**About this task**
Using the listing below, print exactly everything from the line with "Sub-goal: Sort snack" down to the line with "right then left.", both included, and nothing more.

**Given records**
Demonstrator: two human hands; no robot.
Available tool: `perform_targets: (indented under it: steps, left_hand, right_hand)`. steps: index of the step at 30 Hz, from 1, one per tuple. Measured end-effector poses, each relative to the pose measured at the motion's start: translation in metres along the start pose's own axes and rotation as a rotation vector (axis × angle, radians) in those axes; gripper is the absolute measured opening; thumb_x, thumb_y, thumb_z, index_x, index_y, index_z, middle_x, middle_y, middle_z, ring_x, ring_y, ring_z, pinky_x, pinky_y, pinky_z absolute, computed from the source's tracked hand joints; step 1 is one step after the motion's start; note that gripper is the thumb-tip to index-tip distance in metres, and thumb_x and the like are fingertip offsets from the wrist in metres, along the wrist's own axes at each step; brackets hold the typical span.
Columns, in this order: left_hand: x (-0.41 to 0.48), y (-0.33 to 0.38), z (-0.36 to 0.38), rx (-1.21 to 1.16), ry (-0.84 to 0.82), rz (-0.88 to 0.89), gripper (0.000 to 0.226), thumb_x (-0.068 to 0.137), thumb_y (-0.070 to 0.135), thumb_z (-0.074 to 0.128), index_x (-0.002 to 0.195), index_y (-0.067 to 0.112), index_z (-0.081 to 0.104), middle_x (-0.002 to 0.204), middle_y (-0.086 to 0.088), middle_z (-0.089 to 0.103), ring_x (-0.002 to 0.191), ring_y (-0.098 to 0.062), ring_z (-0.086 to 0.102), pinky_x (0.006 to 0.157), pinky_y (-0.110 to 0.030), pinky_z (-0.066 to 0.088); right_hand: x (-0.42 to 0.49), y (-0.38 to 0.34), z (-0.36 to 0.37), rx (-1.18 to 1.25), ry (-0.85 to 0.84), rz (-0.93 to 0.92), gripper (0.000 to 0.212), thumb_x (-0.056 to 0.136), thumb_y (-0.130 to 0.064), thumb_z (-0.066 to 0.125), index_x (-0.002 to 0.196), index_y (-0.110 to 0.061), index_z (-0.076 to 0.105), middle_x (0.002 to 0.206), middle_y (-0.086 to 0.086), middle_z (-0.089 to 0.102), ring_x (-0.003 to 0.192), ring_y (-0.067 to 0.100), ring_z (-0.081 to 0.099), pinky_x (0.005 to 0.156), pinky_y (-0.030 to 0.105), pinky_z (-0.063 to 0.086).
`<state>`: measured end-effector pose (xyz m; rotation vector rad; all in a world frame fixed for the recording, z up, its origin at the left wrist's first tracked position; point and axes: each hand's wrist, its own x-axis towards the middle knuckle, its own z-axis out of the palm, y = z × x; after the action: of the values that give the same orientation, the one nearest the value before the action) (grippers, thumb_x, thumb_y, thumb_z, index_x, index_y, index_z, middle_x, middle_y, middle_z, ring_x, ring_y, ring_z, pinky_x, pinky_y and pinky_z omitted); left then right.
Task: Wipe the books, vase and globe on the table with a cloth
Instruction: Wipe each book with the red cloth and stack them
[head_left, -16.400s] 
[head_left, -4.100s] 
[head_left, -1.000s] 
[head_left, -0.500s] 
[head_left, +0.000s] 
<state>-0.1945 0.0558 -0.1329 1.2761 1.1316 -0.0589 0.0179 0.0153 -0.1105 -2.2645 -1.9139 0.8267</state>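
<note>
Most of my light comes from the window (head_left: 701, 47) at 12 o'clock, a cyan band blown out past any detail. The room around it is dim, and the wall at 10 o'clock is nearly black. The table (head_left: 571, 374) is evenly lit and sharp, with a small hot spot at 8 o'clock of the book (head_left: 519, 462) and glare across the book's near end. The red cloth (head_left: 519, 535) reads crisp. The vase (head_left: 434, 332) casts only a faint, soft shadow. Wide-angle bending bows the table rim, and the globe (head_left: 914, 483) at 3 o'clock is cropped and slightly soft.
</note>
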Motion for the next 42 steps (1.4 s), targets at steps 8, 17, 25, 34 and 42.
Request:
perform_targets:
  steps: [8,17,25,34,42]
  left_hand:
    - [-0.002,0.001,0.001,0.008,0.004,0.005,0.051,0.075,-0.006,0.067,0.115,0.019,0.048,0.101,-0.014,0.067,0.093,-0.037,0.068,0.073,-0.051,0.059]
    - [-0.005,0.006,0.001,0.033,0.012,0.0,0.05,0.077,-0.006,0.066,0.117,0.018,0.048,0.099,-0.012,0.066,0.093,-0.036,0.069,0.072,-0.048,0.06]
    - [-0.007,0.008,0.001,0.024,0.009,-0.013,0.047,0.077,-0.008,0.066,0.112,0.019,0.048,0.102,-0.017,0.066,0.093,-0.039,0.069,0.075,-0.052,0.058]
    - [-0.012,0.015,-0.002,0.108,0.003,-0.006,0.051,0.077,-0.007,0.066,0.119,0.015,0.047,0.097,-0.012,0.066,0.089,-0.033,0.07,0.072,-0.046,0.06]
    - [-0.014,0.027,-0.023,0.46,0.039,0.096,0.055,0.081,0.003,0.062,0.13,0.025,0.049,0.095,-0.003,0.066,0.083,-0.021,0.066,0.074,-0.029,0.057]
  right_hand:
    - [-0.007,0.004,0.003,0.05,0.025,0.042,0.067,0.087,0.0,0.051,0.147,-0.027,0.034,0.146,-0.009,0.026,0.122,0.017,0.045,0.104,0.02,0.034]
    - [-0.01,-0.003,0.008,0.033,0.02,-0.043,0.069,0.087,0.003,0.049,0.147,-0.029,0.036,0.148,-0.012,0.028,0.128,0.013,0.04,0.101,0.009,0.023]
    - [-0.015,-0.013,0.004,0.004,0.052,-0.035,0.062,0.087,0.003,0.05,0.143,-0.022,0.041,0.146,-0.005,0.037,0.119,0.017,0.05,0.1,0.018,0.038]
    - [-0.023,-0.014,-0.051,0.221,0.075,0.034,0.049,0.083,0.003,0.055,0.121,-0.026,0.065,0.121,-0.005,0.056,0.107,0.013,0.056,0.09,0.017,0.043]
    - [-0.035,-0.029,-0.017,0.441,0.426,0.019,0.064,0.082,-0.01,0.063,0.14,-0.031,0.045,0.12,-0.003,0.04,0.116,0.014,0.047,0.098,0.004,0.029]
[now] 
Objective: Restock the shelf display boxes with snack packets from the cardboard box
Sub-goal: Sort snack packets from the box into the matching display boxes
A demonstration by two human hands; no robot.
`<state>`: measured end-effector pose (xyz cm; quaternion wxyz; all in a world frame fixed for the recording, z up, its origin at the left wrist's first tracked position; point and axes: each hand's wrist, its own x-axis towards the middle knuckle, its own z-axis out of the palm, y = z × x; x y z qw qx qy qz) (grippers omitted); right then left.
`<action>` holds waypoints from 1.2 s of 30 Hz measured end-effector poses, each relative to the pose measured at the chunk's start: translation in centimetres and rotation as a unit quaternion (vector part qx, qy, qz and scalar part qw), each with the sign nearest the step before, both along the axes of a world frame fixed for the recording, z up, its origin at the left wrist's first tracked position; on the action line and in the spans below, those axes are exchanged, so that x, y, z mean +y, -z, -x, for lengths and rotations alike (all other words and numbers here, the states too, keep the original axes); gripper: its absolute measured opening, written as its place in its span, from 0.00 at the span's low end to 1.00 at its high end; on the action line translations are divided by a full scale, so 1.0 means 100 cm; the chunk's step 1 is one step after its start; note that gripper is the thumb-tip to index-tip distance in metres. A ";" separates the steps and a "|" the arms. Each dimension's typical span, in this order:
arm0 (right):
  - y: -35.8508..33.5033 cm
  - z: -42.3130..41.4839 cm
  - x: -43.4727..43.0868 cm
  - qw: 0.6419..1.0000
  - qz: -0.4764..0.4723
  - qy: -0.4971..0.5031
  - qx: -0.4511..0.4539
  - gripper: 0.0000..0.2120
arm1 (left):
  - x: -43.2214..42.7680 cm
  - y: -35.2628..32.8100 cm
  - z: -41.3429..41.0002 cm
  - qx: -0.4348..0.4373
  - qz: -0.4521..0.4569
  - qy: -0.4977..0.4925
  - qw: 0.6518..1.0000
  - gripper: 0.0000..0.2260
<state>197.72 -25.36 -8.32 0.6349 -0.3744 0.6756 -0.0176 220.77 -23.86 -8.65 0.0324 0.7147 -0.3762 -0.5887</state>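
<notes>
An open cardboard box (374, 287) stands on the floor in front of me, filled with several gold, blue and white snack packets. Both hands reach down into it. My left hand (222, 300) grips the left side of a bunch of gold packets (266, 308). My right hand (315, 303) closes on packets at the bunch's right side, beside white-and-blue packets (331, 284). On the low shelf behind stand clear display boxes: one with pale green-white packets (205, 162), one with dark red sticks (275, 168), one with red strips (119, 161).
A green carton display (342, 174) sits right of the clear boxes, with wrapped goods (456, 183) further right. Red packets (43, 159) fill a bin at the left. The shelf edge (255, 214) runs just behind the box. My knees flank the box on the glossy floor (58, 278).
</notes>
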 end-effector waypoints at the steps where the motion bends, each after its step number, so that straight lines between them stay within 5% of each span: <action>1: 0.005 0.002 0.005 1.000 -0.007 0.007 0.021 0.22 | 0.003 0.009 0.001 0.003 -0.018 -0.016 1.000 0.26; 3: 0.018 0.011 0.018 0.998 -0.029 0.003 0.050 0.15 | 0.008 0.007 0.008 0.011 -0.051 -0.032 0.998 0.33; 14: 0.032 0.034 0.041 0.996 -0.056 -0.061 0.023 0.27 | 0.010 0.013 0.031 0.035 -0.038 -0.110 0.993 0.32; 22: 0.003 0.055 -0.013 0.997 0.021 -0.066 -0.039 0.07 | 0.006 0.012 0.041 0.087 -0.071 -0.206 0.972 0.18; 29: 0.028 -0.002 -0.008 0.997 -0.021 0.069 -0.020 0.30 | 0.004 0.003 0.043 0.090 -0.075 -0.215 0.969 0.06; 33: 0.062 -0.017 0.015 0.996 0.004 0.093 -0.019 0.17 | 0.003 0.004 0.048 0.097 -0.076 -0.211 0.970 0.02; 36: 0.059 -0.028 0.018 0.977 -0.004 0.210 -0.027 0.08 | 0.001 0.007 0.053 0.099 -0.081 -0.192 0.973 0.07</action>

**Response**
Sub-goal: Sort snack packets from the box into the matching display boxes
A demonstration by two human hands; no robot.
`<state>`: measured end-effector pose (xyz cm; quaternion wxyz; all in a world frame fixed for the recording, z up, its origin at the left wrist's first tracked position; point and axes: each hand's wrist, its own x-axis towards the middle knuckle, its own z-axis out of the palm, y = z × x; x y z qw qx qy qz) (grippers omitted); right then left.

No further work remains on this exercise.